Ricardo Hantzschel, fotógrafo profissional e coordenador do projeto, desenvolve pesquisa aprofundada com câmeras pinhole, utilizando esta técnica para a criação de alguns de seus trabalhos pessoais. As imagens dos ensaios Cidade Casual e Cidade Múltipla, que hoje integram o acervo do Museu de Arte Moderna de São Paulo, lhe renderam o Prêmio Porto Seguro de Fotografia em 2003.

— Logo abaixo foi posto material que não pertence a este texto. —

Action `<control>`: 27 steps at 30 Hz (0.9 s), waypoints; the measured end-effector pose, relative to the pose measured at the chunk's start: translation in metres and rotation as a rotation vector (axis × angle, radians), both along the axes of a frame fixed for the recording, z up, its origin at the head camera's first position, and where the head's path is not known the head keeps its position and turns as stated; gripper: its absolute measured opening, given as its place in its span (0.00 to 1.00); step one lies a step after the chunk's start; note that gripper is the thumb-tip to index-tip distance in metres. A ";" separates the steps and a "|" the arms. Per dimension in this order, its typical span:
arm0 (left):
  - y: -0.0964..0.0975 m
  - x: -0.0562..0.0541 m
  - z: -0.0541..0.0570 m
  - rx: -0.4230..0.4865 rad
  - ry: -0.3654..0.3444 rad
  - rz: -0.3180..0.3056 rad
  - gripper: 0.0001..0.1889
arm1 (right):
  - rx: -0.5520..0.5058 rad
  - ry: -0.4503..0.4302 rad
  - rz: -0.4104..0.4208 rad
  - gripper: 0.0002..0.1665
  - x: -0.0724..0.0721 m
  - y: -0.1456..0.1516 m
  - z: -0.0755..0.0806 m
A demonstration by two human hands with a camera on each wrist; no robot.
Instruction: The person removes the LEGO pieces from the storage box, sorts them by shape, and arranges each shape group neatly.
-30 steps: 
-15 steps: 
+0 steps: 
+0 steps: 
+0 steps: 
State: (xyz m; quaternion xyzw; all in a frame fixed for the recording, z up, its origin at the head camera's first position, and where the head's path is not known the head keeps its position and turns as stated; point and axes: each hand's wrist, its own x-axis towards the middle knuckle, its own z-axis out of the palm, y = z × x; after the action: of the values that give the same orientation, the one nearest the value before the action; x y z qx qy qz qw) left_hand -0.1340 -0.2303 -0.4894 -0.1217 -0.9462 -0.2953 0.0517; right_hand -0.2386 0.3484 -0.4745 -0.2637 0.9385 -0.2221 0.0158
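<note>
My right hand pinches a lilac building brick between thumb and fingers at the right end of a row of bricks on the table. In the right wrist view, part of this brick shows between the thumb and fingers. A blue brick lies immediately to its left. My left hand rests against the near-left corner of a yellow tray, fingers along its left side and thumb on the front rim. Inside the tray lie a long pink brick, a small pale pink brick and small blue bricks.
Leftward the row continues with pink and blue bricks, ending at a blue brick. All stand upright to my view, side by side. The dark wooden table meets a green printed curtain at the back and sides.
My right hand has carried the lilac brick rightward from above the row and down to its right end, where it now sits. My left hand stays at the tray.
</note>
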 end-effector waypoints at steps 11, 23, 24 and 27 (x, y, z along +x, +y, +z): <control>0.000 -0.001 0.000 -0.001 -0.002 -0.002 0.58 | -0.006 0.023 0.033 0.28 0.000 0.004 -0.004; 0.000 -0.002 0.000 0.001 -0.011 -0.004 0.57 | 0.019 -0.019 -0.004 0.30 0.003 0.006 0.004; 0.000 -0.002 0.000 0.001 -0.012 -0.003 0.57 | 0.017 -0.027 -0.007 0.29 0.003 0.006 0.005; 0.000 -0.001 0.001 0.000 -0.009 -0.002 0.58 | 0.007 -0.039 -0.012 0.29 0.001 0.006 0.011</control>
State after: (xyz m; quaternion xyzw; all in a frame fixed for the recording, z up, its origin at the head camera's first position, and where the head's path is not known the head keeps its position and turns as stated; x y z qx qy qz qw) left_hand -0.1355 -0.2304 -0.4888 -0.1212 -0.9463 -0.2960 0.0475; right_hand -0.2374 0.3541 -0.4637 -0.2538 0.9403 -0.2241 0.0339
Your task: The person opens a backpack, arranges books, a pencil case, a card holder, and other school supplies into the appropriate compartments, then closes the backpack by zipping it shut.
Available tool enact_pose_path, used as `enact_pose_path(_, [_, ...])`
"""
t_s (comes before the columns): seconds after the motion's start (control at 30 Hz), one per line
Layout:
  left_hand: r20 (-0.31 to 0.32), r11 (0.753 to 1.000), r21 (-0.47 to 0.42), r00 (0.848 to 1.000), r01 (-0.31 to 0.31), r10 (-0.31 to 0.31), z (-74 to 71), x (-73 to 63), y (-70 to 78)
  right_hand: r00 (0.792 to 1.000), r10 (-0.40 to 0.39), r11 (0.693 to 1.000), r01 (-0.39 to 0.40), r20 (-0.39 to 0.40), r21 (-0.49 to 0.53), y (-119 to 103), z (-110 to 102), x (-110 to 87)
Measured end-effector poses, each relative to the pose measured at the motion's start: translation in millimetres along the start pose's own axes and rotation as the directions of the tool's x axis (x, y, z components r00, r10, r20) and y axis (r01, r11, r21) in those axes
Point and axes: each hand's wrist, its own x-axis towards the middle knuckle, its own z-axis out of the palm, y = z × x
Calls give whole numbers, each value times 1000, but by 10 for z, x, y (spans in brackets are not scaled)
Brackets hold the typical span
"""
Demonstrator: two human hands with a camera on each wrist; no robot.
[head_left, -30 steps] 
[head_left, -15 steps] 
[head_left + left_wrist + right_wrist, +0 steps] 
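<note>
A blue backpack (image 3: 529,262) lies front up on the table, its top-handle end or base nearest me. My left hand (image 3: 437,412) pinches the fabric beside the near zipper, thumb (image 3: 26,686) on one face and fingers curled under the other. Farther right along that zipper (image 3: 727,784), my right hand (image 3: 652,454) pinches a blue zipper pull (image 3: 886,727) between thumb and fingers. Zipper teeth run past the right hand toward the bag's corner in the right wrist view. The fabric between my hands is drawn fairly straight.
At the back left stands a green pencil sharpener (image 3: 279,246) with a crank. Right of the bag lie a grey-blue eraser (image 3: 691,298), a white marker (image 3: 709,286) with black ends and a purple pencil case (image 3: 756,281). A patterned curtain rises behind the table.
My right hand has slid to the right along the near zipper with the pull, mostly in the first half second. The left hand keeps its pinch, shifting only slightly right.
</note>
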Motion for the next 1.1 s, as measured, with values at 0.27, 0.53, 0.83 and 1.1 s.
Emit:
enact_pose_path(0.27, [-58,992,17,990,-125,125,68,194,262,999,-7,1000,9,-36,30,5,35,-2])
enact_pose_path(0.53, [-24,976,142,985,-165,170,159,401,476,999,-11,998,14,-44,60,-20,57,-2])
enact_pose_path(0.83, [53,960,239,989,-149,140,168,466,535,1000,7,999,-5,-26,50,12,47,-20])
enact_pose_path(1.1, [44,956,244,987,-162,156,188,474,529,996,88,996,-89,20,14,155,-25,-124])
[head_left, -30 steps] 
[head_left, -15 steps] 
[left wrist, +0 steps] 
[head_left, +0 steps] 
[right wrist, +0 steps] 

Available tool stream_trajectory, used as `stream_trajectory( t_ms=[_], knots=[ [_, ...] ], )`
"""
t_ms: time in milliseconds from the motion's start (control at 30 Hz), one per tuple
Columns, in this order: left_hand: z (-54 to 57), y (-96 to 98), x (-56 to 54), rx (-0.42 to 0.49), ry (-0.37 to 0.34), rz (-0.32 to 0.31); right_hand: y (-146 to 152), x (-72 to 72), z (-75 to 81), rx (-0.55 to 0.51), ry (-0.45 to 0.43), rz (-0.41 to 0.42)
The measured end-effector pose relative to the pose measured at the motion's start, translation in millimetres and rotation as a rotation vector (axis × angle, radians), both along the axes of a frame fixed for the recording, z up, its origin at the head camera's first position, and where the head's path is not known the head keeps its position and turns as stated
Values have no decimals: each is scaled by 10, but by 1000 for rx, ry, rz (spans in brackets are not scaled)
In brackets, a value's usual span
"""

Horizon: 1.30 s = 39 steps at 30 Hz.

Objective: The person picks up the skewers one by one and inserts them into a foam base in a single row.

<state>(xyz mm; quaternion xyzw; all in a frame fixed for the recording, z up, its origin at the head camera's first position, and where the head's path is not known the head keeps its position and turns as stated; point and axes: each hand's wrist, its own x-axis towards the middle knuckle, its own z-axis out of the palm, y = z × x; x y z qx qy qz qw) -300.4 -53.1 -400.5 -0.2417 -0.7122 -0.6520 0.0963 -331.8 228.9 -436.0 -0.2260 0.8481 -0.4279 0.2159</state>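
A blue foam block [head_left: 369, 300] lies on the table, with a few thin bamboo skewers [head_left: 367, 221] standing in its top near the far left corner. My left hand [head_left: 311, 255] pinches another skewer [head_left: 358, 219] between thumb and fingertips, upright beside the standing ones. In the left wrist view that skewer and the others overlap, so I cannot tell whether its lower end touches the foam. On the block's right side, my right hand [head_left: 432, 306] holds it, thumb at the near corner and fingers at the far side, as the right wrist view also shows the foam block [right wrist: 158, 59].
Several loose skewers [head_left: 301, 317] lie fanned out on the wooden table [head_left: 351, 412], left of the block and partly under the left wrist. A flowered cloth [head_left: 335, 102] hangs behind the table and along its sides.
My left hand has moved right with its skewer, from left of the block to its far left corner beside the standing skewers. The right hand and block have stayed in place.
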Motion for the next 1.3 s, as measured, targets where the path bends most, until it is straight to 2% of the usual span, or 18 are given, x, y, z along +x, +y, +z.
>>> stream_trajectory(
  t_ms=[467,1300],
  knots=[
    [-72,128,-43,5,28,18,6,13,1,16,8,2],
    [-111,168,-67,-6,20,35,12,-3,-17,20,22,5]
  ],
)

Um ano mais tarde, durante a 26ª Bienal Internacional de São Paulo, conheceu as belgas Cristine Felten e Véronique Massinger, cujo trabalho na mostra era formado por enormes fotografias coloridas (3x1,5m) captadas com um trailer adaptado como câmera pinhole. Ao deixarem o Brasil, as artistas doaram o referido trailer a Ricardo, com a intenção de mantê-lo ativo no meio fotográfico.
Com experiência no ensino da fotografia em instituições como o Museu Lasar Segall, Centro Cultural São Paulo, Sesc Pompéia e a Faculdade de Fotografia Senac (Graduação e Pós Graduação), Hantzschel percebeu a oportunidade que se abria e investiu no trailer para criar o projeto Cidade Invertida.
O veículo foi reformado e adaptado para se tornar uma câmera obscura gigante e um laboratório tradicional preto-e-branco que poderia ser levado a qualquer lugar.
Premiado em primeiro lugar no edital do Programa de Ação Cultural no final de 2006, o Cidade Invertida ganhou corpo e equipe, realizando parcerias com empresas, museus, movimentos comunitários, faculdades, eventos fotográficos e o poder público, viabilizando oficinas e vivências fotográficas para centenas de participantes.